In particular, fluorescent probes have attracted considerable interest not only due to their high sensitivity, specificity, and simplicity of operation in regular in vitro assays, but also due to their great temporal and spatial resolution capability of in vivo bioimaging.¹⁵ A number of organic small-molecule fluorescent probes for HOCl have been reported to date, which are designed mainly based on the reductive agent triggered oxidation by HOCl, including selenide, aldoxime, thioester, thioether, p-aminophenyl ether, etc.^16–32 Although the aforementioned fluorescent probes have exhibited satisfactory properties for HOCl detection, a major limitation of these results is that most of them involve complicated multistep synthesis and are not easily obtainable. Recently, some studies demonstrated that the chemoselective conversion of hydrazide to the corresponding carboxylic acid by an oxidation–hydrolysis mechanism provides a facile reaction-based approach to specific detection of HOCl over other ROS and RNS in aqueous solutions.^33–39 However, in these reported hydrazide-based probes, they either showed modest selectivity, necessity for large amounts of organic co-solvents, prolonged reaction time, or detection in a basic pH range. So, with this ready HOCl-mediated oxidation–hydrolysis strategy, it seems that there is still much room for further development of sensitive, selective and fast-response hydrazide-based fluorescent probes for HOCl which can be obtained through convenient synthesis and applicable to real biological systems.

Rhodamine dyes are widely used as fluorescent probes due to their excellent photostability and photophysical properties.⁴⁰ Since Czarnik and co-workers' pioneering work,⁴¹ more and more exciting papers have arisen on applications of rhodamine's unique fluorescent spirolactam ring-opening transformation to sensing analytes.⁴² Our group previously reported a rhodamine spiro-ring-based probe for HOCl by incorporating a hydrazide moiety as the specific reactive site (rhodamine 6G hydrazide, Scheme 1), but the probe had delayed detection time and also showed an obvious fluorescent response to Cu²⁺ and protons (especially under acidic conditions, pH < 6).³⁷ It is noted that the HOCl-mediated oxidation–hydrolysis of hydrazide in aqueous solutions can be greatly accelerated by its linked electron-withdrawing substituents.^{34,35,38,39,43} Thus, to facilitate fast detection of HOCl, we attempted to design a molecule in which the electron-withdrawing group, naphthoyl, was placed at the amino position of rhodamine 6G hydrazide.

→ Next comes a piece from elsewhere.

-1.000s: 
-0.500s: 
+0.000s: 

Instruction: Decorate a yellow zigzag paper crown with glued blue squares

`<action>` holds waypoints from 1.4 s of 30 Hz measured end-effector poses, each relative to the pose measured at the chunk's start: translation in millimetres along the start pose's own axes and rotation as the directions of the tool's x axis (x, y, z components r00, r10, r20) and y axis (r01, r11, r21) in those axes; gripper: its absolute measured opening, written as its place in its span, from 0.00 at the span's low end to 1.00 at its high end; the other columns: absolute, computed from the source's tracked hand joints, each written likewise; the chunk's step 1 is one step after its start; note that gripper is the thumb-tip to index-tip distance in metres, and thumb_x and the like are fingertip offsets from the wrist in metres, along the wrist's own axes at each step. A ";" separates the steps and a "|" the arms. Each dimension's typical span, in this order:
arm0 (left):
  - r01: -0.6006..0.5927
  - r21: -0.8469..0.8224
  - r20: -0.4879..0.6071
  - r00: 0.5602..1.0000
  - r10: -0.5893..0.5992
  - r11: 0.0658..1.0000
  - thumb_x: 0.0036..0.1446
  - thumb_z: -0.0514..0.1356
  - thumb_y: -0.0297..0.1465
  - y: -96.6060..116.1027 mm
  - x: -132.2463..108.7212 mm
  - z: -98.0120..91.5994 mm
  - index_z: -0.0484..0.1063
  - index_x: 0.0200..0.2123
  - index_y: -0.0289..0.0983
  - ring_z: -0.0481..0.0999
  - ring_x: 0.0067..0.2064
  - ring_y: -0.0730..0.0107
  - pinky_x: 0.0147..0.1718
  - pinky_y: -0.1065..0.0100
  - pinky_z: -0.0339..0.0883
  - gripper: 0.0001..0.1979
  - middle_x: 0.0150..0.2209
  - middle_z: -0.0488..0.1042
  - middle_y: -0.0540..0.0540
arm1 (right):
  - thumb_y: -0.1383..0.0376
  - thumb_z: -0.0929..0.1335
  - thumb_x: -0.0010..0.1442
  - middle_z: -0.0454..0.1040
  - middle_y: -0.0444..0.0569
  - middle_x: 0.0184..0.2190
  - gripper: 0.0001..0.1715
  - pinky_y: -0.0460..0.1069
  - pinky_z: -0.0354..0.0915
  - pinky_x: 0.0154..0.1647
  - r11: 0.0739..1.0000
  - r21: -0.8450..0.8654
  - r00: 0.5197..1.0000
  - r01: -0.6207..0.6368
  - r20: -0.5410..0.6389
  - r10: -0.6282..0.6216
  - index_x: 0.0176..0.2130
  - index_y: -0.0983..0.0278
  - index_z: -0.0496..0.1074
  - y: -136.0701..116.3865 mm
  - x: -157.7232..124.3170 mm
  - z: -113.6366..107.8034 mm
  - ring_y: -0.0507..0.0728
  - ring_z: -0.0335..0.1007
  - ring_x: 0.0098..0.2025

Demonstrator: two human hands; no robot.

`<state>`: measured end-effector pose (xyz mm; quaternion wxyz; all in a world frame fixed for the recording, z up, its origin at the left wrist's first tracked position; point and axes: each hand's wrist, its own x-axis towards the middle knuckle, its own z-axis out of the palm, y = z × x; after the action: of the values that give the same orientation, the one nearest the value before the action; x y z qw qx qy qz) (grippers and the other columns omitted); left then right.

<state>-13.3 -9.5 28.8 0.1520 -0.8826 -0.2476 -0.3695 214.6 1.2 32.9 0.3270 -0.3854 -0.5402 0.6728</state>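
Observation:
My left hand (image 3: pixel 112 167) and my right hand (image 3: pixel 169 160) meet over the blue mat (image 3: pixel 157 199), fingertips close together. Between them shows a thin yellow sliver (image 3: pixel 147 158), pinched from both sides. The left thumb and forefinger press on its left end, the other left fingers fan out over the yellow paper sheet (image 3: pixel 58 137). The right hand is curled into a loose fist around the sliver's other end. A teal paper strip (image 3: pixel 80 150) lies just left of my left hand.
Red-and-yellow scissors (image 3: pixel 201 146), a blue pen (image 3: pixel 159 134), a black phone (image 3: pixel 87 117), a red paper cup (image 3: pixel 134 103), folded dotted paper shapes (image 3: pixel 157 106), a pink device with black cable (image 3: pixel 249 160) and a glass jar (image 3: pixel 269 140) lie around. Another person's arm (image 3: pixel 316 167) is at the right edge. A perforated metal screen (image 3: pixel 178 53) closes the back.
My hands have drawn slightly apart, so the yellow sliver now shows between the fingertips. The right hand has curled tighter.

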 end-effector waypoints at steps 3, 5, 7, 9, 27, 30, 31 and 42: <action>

Besides, the extra recognition of Cu²⁺ and protons by the original hydrazide moiety could also be avoided due to this substitution, which might provide high selectivity and high signal turn-on ratios in a wide pH scope during the detection of HOCl.

Scheme 1 Synthesis of probe RGNH.

In this work, through simple chemical synthesis, we present a new fluorescent turn-on probe, rhodamine 6G naphthoyl-hydrazide (RGNH, Scheme 1), that exhibits sensitivity, comparatively wide pH range, rapid and photostable detection of HOCl in aqueous media. Probe RGNH utilizes its hydrazide structure to provide high selectivity for HOCl over a panel of biologically relevant ROS, RNS, and most of the common metal ions in neutral buffer. Moreover, with cell membrane permeability and low cytotoxicity, the probe is capable of reporting changes in HOCl levels in living cells by fluorescence imaging and flow cytometry.

Experimental

Materials and apparatus

All the chemicals for synthesis and spectral analysis were of analytical grade or higher, purchased from commercial suppliers and used without further purification. Column chromatography and thin layer chromatography (TLC) were performed on silica gel (200–300 mesh) and silica gel GF254 plates, respectively. Double distilled deionized water was used for all aqueous solutions. Potassium phosphate monobasic and dibasic salts were used for phosphate buffer solution (PBS). Various ROS and RNS including HOCl, H₂O₂, alkylperoxyl radical (ROO˙), nitric oxide radical (NO˙), hydroxyl radical (˙OH), superoxide radical (˙O₂⁻), peroxynitrite (ONOO⁻), and singlet oxygen (¹O₂) were prepared following the published procedures.^44–46 Solutions of metal ions were all prepared from their chloride salts, except for Pb(NO₃)₂. Lipopolysaccharides (LPS) and phorbol-12-myristate-13-acetate (PMA) were purchased from Sigma. Interferon-γ (IFN-γ) was obtained from PeproTech.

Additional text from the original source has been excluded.